▶ What you have to do
Find every line in the records below that holds the word "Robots", and copy each one.

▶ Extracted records
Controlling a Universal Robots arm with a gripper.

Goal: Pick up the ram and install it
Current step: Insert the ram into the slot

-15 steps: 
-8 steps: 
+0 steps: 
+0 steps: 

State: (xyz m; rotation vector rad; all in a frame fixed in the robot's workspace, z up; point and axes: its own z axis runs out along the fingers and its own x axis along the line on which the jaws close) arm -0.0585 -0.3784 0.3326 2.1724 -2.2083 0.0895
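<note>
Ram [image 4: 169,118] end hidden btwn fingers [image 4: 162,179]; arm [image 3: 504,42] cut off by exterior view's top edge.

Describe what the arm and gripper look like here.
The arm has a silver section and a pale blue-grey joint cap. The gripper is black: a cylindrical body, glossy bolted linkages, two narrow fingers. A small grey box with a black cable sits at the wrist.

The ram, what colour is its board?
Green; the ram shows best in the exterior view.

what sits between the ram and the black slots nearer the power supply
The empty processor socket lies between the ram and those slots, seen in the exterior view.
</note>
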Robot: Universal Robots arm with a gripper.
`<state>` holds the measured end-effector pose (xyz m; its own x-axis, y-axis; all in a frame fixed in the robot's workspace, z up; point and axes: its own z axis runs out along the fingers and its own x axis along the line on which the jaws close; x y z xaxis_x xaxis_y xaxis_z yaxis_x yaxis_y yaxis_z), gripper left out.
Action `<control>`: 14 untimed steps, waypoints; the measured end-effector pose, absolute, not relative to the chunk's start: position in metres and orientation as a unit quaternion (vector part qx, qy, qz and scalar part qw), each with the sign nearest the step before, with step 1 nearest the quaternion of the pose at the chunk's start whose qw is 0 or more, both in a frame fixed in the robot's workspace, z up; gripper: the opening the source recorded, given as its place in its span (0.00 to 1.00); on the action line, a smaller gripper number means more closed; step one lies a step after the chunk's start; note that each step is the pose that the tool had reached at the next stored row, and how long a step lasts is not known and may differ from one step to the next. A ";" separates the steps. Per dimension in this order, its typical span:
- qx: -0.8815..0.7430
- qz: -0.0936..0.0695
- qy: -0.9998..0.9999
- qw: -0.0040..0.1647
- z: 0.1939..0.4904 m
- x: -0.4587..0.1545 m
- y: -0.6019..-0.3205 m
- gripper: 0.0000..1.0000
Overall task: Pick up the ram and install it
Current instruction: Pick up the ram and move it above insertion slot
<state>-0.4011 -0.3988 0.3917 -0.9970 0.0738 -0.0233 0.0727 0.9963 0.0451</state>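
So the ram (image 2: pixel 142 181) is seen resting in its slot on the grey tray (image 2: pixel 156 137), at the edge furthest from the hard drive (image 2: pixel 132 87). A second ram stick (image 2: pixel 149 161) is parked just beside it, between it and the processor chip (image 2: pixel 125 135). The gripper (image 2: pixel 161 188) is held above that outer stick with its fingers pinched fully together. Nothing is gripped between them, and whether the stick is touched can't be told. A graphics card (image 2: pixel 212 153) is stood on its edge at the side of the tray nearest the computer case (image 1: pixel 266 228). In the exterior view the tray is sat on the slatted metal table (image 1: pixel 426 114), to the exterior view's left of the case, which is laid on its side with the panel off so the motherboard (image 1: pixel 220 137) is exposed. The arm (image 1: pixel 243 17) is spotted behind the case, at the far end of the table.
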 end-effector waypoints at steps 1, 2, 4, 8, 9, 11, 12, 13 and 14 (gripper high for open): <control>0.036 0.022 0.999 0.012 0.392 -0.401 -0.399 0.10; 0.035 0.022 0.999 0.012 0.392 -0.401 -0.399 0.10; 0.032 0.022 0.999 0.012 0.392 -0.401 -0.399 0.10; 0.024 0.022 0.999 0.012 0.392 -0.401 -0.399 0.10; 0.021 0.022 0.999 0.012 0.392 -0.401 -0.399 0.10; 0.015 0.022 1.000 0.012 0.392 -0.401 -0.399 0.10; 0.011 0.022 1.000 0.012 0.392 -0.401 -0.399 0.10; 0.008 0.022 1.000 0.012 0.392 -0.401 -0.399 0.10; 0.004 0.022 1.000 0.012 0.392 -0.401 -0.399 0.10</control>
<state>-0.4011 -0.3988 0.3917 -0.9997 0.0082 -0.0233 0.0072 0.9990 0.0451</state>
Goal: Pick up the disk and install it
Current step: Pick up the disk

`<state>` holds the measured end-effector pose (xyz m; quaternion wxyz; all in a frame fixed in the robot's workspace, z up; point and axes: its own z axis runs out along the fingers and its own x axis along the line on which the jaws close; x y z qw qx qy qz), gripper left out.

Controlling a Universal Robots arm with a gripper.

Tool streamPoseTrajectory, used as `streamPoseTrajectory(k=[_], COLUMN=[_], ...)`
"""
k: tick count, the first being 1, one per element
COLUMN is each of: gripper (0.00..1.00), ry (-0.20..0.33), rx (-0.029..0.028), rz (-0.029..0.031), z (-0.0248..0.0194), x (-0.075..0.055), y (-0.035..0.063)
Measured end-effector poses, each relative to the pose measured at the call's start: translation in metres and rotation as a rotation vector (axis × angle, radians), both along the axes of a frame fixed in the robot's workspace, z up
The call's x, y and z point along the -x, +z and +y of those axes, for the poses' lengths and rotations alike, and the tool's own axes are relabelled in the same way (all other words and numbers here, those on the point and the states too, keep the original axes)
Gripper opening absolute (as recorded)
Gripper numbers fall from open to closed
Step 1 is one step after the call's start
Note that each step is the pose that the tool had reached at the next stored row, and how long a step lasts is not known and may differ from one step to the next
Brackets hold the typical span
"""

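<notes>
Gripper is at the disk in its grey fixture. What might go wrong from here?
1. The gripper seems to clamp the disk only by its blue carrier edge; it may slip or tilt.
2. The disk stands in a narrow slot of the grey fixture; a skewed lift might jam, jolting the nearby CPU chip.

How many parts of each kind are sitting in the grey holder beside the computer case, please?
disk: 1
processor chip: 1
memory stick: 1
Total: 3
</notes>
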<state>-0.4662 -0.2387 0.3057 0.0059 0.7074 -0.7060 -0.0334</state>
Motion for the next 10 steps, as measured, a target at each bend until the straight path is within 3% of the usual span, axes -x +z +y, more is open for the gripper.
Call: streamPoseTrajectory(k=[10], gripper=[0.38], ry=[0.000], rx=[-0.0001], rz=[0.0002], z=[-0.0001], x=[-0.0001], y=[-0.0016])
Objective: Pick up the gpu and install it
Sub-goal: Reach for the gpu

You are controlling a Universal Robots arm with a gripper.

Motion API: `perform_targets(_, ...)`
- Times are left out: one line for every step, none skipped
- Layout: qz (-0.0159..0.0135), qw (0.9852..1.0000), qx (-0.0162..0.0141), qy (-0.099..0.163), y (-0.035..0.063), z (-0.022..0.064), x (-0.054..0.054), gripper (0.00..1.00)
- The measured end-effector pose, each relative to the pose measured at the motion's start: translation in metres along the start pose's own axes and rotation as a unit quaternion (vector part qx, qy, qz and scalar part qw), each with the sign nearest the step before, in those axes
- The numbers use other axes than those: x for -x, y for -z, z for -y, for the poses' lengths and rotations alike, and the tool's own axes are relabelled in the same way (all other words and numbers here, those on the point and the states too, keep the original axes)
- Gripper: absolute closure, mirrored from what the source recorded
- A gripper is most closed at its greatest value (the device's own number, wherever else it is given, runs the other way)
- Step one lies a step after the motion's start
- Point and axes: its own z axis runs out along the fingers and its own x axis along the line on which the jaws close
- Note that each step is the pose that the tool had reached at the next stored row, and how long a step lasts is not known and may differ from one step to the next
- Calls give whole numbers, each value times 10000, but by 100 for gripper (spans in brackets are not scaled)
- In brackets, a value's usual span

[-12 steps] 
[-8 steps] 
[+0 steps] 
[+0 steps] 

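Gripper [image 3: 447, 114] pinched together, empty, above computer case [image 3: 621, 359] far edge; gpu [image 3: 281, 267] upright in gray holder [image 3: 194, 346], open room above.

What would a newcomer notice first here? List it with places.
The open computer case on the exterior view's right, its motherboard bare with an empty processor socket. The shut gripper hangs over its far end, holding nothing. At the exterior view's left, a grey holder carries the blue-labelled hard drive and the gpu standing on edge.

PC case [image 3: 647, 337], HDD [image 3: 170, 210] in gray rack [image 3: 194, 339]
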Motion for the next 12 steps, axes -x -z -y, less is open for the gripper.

▶ Exercise response
Controlling a Universal Robots arm with a gripper.
Robot: Universal Robots arm with a gripper.
Controlling a Universal Robots arm with a gripper.
You are controlling a Universal Robots arm with a gripper.

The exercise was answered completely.